“Son aparapitas y llevan años haciendo esto aquí en La Paz. Ahora ya quedan menos, pero todavía hay”. Contesta por él la señora, esa que ha estado guiándole toda la mañana entre los puestos del mercado de la Rodríguez. El chico no dice nada, calla incómodo y mira al suelo. No tendrá más de 20 años; la cuerda enrollada sobre el mono verde, la capucha, la gorra y el flequillo, capas superpuestas e infranqueables entre él y el mundo. Sobre la espalda, el saco abultado tras la mañana de compras.

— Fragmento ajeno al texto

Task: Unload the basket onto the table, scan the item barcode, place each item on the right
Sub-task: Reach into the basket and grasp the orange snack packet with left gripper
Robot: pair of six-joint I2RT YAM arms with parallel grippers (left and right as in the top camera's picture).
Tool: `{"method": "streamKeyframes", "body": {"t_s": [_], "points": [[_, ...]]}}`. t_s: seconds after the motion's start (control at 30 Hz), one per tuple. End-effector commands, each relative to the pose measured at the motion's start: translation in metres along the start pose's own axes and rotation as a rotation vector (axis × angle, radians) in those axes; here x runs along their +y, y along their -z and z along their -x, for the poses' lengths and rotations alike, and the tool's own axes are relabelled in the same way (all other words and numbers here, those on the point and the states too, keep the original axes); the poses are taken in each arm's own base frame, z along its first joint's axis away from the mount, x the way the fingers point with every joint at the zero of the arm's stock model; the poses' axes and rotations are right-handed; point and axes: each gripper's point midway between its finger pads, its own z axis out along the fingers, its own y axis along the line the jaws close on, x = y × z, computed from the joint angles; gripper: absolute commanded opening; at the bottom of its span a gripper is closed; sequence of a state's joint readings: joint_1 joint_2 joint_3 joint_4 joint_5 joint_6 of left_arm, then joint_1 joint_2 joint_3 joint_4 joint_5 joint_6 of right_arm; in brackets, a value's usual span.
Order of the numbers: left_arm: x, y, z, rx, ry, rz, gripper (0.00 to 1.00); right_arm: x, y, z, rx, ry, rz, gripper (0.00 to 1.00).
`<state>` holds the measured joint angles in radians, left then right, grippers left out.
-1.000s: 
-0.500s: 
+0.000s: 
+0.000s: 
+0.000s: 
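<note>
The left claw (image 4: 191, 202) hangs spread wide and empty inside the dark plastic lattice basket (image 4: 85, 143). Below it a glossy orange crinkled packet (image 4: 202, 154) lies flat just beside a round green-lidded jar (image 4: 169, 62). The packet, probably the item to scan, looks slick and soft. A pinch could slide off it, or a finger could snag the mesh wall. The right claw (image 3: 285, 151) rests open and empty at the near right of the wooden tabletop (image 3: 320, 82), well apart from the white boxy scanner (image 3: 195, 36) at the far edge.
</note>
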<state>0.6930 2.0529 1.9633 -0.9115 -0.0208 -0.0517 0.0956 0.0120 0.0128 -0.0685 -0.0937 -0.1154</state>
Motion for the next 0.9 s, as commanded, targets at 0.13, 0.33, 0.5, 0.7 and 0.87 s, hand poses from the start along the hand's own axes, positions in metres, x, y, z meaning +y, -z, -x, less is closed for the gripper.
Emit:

Tras la explicación, la señora se despide también por él y la pareja prosigue a trompicones su camino entre el laberinto tumultuoso de tenderetes.

La Paz está hecha de mercados, la mayoría de ellos trepan por sus laderas entre callejuelas angostas y empinadas, hechas de adoquines, restos de verduras y aglomeraciones. Hay muchos tramos en que el camino se vuelve impracticable para cualquier vehículo, es ahí donde empieza, hoy como hace décadas, el trabajo de los aparapitas. Este vocablo es aymara y puede traducirse como “el que carga”. Sobre todo, cargan: sacos de patatas, canastas de fruta y verdura, cestas rebosantes de pescados del Titicaca, flores, fardos de ropa que en ocasiones duplican su tamaño, carros de licores, muebles, electrodomésticos…

Víctimas de la deslocalización minera y la migración rural

Benigno Paredes dice que cobra dos bolivianos por viaje (unos 25 céntimos de euro). Un día de suerte logra hacer unos 50 portes y en cada uno de ellos transporta 50, 60, 70 kilos de mercancía. La mayoría son por encargo de las indígenas aymara propietarias de los puestos de la Rodríguez. Benigno, 58 años, no más de 60 kilos, rodillas y espaldas siempre doloridas, nació cerca de la población de Achacachi, en pleno Altiplano, aunque tuvo que mudarse a El Alto por la falta de trabajo. Él, como muchos aparapitas de su edad, debe su oficio a la relocalización minera de 1985, que tras la caída drástica del precio del estaño cerró gran parte de las explotaciones del país y dejó sin trabajo a más de 30.000 mineros.